It is estimated that by 2020, revenue from both legal recreational and medical cannabis in the US is likely to be in the region of $15 billion, surpassing the revenue of the National Football League. If your institution can navigate the legal and regulatory implications, the emerging cannabis banking sector presents significant opportunities.
But, banking the cannabis sector is complex and made even trickier from an abundance of misinformation and industry myths. While potential legislation like the SAFE Banking Act continues to progress through Congress and offers some future clarity, FIs can begin preparations now by putting robust cannabis compliance policies and procedures in place.
If you work in compliance at a financial institution (FI), you’re likely well-versed in the steps required to achieve Bank Secrecy Act (BSA), know your customer (KYC), anti-money laundering (AML) compliance. It’s a given that you should be effectively identifying and/or screening for sanctioned entities and other high-risk entities like politically exposed persons.
But what about cannabis compliance?
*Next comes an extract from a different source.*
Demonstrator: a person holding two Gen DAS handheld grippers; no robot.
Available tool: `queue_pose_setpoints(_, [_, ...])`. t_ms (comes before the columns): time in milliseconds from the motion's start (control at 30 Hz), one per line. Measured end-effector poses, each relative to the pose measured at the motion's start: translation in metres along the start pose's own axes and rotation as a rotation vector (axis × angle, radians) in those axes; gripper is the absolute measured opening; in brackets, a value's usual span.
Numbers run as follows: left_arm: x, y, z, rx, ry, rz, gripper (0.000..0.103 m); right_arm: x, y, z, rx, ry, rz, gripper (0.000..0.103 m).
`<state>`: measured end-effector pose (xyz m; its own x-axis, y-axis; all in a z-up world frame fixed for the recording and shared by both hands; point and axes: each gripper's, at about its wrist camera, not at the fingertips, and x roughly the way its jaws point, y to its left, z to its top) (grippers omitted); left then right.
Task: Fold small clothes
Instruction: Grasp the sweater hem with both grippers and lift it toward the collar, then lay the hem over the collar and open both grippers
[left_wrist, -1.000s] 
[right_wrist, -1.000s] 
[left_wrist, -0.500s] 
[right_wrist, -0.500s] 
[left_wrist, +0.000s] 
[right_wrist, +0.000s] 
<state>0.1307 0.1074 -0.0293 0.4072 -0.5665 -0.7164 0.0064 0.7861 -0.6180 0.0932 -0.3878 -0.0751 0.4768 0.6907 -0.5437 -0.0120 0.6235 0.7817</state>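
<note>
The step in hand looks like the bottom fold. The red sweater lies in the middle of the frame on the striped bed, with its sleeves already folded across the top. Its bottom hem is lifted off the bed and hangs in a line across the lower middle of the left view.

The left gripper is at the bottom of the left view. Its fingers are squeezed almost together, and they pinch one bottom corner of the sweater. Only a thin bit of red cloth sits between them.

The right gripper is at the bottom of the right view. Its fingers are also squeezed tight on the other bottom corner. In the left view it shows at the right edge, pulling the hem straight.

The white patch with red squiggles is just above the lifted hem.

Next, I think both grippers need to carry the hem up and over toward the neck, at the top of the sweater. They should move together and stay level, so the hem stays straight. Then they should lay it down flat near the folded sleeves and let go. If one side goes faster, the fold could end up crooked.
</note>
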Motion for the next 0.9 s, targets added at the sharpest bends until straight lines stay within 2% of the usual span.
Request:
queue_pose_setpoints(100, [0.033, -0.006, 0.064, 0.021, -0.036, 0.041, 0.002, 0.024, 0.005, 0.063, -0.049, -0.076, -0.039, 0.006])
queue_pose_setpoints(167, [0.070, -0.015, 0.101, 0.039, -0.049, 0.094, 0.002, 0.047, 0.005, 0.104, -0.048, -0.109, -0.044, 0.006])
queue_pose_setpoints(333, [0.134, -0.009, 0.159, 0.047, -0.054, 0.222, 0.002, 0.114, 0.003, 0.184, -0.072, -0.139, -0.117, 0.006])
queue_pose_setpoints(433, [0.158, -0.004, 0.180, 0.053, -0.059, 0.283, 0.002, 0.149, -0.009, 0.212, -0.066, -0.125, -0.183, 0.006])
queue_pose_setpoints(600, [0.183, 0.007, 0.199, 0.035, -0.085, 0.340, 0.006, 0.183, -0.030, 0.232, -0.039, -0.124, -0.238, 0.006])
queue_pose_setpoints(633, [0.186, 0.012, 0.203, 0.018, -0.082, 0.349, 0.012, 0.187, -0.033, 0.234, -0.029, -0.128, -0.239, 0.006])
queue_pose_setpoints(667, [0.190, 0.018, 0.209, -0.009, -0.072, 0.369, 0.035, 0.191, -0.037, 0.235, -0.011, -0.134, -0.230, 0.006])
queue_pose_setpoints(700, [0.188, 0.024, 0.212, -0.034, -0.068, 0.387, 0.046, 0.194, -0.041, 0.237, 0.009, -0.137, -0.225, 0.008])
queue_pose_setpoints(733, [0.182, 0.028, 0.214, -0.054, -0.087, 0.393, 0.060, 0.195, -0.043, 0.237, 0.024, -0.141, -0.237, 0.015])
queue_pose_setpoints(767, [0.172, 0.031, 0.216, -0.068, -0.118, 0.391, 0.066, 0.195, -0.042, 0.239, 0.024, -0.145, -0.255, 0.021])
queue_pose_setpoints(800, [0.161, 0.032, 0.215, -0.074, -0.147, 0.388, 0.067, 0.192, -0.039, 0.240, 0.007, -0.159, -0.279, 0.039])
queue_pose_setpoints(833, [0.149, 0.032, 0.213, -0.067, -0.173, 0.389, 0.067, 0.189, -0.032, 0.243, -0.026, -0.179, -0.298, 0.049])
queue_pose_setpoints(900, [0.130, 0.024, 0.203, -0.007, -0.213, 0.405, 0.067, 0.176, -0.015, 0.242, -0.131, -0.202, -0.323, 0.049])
Do you actually know if your organization is banking a direct or indirect Cannabis-Related Business (CRB)? Do your internal governance guidelines and procedures have a structure to effectively reflect and effectuate policies?
Whether or not you are knowingly servicing (or considering servicing) CRBs, it is increasingly essential and expected that your FI can demonstrate a willingness and ability to effectively identify and manage cannabis-related risk. And just like any other risk, that means making a full risk assessment of the clients you onboard to determine if they are actually a high-risk entity, regardless of what they may self-report. As the cannabis industry continues to quickly grow throughout the country and world, it’s increasingly likely that “seemingly unrelated companies” in fact have connections to — or actually are — CRBs, which require identification, enhanced due diligence (EDD) at on-boarding and close on-going monitoring.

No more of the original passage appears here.